Classic genetics research in psychiatric disorders has provided an abundance of data but a paucity of insight. Things will only get worse in terms of this ratio, as massive sequencing of genomes becomes routine.
The reasons are four-fold. First, psychiatric disorders are genetically complex, with many (hundreds, if not thousands) genes involved. We first proposed that over a decade ago, based on our pioneering gene expression work cross-matched with human genetic data (Convergent Functional Genomics). Second, psychiatric disorders are genetically heterogeneous, with different mutations in the same gene present in different individuals. Many of these mutations are in fact common variants present in non-psychiatrically ill individuals as well. Third, psychiatric disorders as currently defined by DSM are overlapping and interdependent, with genes and biological pathways shared among disorders. Fourth, the environment plays a major role in modulating gene expression and the development or not of illness.
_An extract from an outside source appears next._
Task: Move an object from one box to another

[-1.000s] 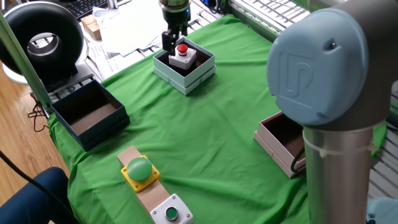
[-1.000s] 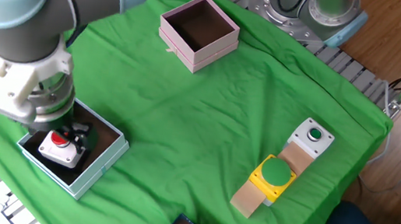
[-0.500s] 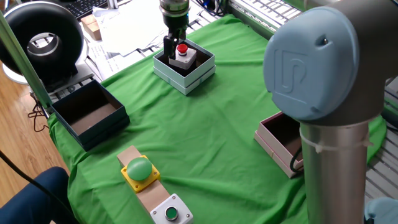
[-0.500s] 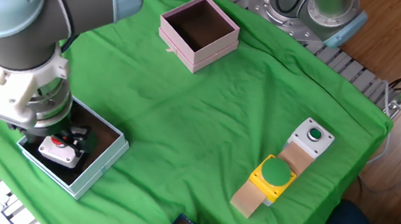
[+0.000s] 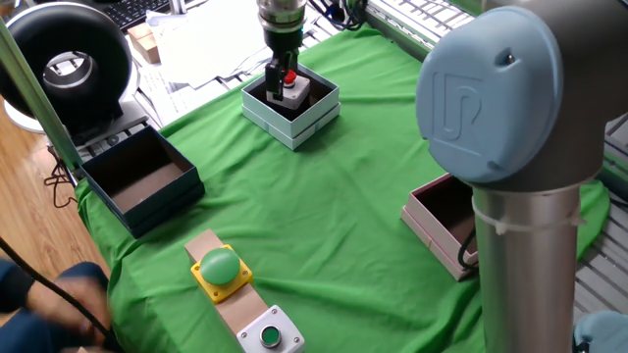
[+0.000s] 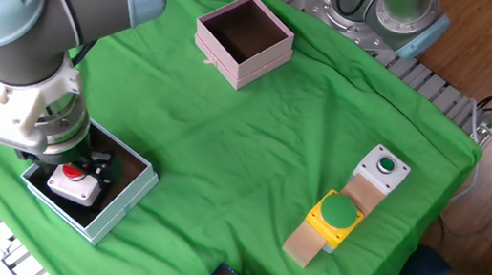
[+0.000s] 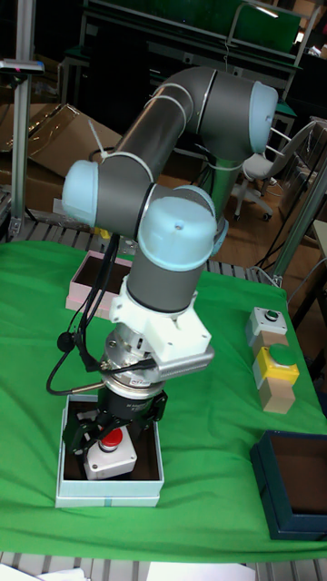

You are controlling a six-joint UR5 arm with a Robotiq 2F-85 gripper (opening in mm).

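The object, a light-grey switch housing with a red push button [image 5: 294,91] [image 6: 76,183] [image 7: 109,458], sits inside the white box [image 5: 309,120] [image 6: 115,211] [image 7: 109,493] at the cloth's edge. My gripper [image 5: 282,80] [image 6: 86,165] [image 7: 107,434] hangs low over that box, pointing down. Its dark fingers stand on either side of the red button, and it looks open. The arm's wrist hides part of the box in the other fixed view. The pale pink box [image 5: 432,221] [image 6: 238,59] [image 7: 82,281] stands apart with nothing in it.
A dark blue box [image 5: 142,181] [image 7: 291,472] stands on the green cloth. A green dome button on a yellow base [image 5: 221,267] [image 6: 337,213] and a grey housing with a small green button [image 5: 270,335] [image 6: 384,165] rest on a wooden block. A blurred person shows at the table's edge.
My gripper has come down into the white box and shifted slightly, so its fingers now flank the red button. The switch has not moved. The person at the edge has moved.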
The key to progress is to acknowledge reality in the four areas mentioned above. Illness or lack of illness are the result of cumulative combinatorics of common gene variants and environmental stressors (or favorable factors). Genetic context and environmental context are important to whether a mutation contributes or not to the illness. Gene expression studies are more informative than classic genetics, as they reflect the actual results of the interaction between genes and environment, and underlie the subsequent patho-physiological outcomes. Biological pathways and mechanistic-level analyses will show more commonality and reproducibility across individuals, and from study to study. A dimensional approach to psychiatric profiling of individuals will eliminate the confusion and overlap of DSM, as well as permit a better mapping and tracking of biological reality. Our group has provided comprehensive proof and solutions over the years in all these areas, and we will continue to do our bit.
Alexander B. Niculescu, III, MD, PhD
Monday, July 25, 2011
Saturday, July 2, 2011
Clock Genes and Mood
"There can be no transforming of darkness into light and of apathy into movement without emotion"
- Carl Jung
After more than a decade of work on understanding mood, using the magnifying glass of severe mood dysregulation disorders such as bipolar disorder, our group has proposed and provided evidence for mood being related to levels of activity, energy and growth, in response to internal and external environment cues. When the environment is favorable, levels of activity and growth are (or should be) high. When the environment is unfavorable, levels of activity are (or should be) low. When there is a discongruence between levels of activity of the organism and the environment, we are dealing with a mood disorder, manifested as depression or (hypo)mania.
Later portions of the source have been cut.